Plus bas un autre homme marche et se dirige dans la même direction que moi. Je ne vois que son dos. Il ne doit pas marcher très vite car la distance entre lui et moi ne cesse se rétrécir à mesure que que je me rapproche de ma maison. Soudain, j'entends le policier déjà croisé l'instant d'avant, piquer une colère et venir avec un pistolet qu'il tient comme un objet à montrer (c'est à dire pas dans une position qui permet de s'en servir). Après un instant d'inquiétude et de doute (j'ai cru qu'il en voulait après moi, que j'étais un suspect non appréhendé auparavant) il ne fait que me dépasser en ignorant totalement ma présence (comme quand on conduit et qu'on entend les sirènes de flics derrières nous, les représentations des séries – surtout américaines – peuvent nous faire douter sur le fait que ce soit nous qui avons commis une infraction en conduisant, jusqu'au moment où ils nous dépassent sans faire plus de cas). En fait c'est l'autre homme, un peu plus jeune que le flic, qu'il cherche à interpeller. Il le rattrape à son niveau et lui montre l'arme comme étant celle qui a servis de moyen du meurtre ; et il accuse l'homme d'être le meurtrier et que ceci soit son arme.

Je suis à peine à quelques mètres d'eux sans trop savoir comment réagir, si ce n'est que ce n'est pas mes affaires. Je trouve le policier un peu « cow boy » ; le genre de flic qui fait de ses enquêtes des affaires personnelles et par conséquent se laisse quelque peu débordé par ses passions. L'autre homme ne reconnaît pas la légitimité ou la légalité du comportement du flic vis à vis de lui. Il repousse ses accusations, verbalement, mais aussi d'un geste physique qui bouscule un peu le policier. Et dans ce geste qui servait surtout de dénégation des accusations il tape dans le pistolet que tenait le flic qui tombe alors à quelques mètres de moi. Les deux se jettent alors dessus. Le flic par peur que l'autre s'en serve contre lui, l'autre homme pour se sauvegarder de la folie du flic. Ils attrapent à deux l'arme qu'ils essayent de retirer de la main de l'autre. Leurs bras tendu, la mire orientée vers moi, un frisson me parcours l'échine. Dans leurs folies rien ne me protège de leur combat et des conséquences inconsidérés de leur acte. J'hésite concernant la direction à prendre. Tout ceci se joue en quelques petites secondes. Dans leur combat, l'arme va changer d'orientation et elle n'est face à moi que pour 1 ou 2 secondes au plus. Si je bouge, je risque de moins savoir évaluer sa direction et donc de moins m'en protéger. Je bougerais quand je serai sûr du chemin le plus approprié pour me réfugier chez moi. Chez moi, c'est à 20 ou 30 mètres !

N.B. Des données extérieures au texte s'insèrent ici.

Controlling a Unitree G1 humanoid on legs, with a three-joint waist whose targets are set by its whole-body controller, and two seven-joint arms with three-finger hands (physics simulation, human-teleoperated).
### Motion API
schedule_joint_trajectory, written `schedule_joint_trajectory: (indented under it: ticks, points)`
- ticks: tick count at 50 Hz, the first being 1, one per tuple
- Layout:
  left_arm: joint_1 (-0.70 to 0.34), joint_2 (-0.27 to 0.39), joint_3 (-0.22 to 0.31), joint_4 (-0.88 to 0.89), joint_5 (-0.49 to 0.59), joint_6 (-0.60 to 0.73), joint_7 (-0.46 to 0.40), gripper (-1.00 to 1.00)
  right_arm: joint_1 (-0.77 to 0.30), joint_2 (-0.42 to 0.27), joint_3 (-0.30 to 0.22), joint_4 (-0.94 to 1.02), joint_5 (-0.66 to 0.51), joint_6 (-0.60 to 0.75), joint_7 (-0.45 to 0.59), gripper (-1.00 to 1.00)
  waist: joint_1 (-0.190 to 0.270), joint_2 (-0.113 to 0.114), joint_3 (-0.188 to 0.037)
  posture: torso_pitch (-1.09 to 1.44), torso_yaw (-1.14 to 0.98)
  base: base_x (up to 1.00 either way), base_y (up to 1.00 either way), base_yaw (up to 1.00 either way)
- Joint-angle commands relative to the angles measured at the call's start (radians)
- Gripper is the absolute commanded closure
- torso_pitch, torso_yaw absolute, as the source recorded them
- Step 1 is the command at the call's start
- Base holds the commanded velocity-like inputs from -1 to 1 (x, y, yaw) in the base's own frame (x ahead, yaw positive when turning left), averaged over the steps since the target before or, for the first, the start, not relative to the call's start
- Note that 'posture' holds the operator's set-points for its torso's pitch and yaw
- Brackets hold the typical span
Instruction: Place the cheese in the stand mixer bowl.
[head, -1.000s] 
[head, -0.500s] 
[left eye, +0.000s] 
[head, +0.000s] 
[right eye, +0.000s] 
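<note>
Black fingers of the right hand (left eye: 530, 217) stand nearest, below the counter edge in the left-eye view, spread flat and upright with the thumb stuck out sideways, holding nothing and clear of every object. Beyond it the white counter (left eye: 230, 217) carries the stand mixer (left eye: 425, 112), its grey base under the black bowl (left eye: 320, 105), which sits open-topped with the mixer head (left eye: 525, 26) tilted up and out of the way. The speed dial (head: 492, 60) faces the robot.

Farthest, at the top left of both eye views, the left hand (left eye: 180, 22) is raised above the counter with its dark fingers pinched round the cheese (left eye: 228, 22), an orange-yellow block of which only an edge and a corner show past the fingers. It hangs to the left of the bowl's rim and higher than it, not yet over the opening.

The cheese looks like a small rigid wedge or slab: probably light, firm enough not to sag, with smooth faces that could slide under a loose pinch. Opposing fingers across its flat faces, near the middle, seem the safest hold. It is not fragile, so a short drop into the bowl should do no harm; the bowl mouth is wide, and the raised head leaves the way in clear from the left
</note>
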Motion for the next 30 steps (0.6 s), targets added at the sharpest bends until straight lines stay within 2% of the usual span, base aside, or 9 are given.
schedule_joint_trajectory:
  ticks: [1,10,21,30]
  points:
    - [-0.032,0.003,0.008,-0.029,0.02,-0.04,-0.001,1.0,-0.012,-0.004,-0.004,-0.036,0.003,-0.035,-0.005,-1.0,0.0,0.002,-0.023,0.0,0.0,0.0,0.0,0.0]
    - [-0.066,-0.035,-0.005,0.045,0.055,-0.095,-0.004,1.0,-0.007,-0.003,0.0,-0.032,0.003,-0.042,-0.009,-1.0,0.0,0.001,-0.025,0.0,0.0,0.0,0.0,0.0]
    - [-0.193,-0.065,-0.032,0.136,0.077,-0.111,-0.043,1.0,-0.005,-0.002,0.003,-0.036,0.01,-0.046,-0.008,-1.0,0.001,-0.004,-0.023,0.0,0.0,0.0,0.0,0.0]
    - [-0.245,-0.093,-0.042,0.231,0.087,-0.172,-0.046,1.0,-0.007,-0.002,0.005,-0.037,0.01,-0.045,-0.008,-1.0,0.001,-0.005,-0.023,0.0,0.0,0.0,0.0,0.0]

Mais au fond, à ce moment là, je sais très bien comment ma vie est fichu. Je connais ces propensions à attirer tel un aimant certains événements. La fin est écrite.

Un coup de feu part. J'ai même pas su évaluer sur le moment si je devais m'en inquiéter pour m'en protéger ou observer que l'arme déviais légèrement de moi et qu'elle m'a loupé. Je me suis laissé tombé sur le sol, pronostiquant que c'était finalement l'endroit le moins dangereux. Je ne sentais rien de particulier, pas de douleur. Je n'étais pas touché en ce qui me concerne. Le policier maîtrise finalement l'individu. Et c'est au moment de me relever pour reprendre ma route que je me rends compte qu'en vrai je suis touché au coté droit de l'abdomen.

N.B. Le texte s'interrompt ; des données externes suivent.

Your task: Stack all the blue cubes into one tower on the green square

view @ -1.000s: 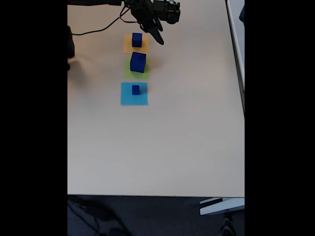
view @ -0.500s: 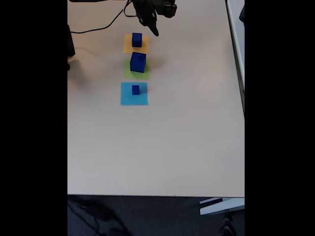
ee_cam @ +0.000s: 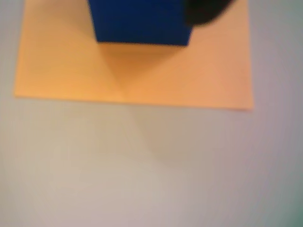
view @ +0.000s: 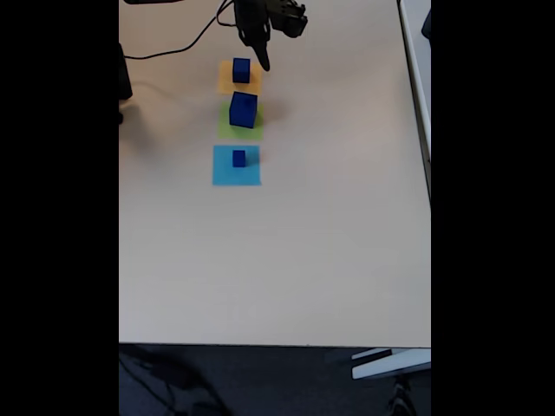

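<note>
Jaws point(view: 261, 59) hang just beside the medium blue cube point(view: 241, 70) on the orange square point(view: 227, 82); we cannot tell their opening.

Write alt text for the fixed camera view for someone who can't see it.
Three blue cubes sit in a row on a beige table, one each on an orange square, a green square and a light-blue square. The arm's black pincer hangs beside the cube on orange.
</note>
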`<control>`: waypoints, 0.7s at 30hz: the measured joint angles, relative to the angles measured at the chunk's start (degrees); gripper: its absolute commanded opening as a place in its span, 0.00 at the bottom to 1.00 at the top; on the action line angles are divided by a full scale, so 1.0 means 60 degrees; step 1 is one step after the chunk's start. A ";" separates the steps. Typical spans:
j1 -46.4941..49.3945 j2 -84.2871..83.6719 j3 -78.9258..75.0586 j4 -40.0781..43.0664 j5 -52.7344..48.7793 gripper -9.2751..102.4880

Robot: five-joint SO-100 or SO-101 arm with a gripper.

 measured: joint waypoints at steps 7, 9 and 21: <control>0.0483 0.0820 0.0776 0.0000 -0.0278 0.32; 0.0688 0.1084 0.0923 0.0000 -0.0542 0.32; 0.1479 0.2388 0.2900 -0.0586 -0.1025 0.31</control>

Je ne me suis pas inquiété à ce moment là, ça ne faisait pas mal. J'étais incapable d'évaluer la gravité de ma blessure. Je ne sentais rien, d'autant plus que je pouvais bouger sans trop de difficulté. Ça pourrait cependant être rapidement assez grave ; et j'ignorais exactement les conséquences qu'auraient une telle blessure sur ma vie. Mais ça ne m'empêchait pas de me satisfaire que, pour trancher le dilemme de la soirée de ce soir, j'avais une bonne excuse.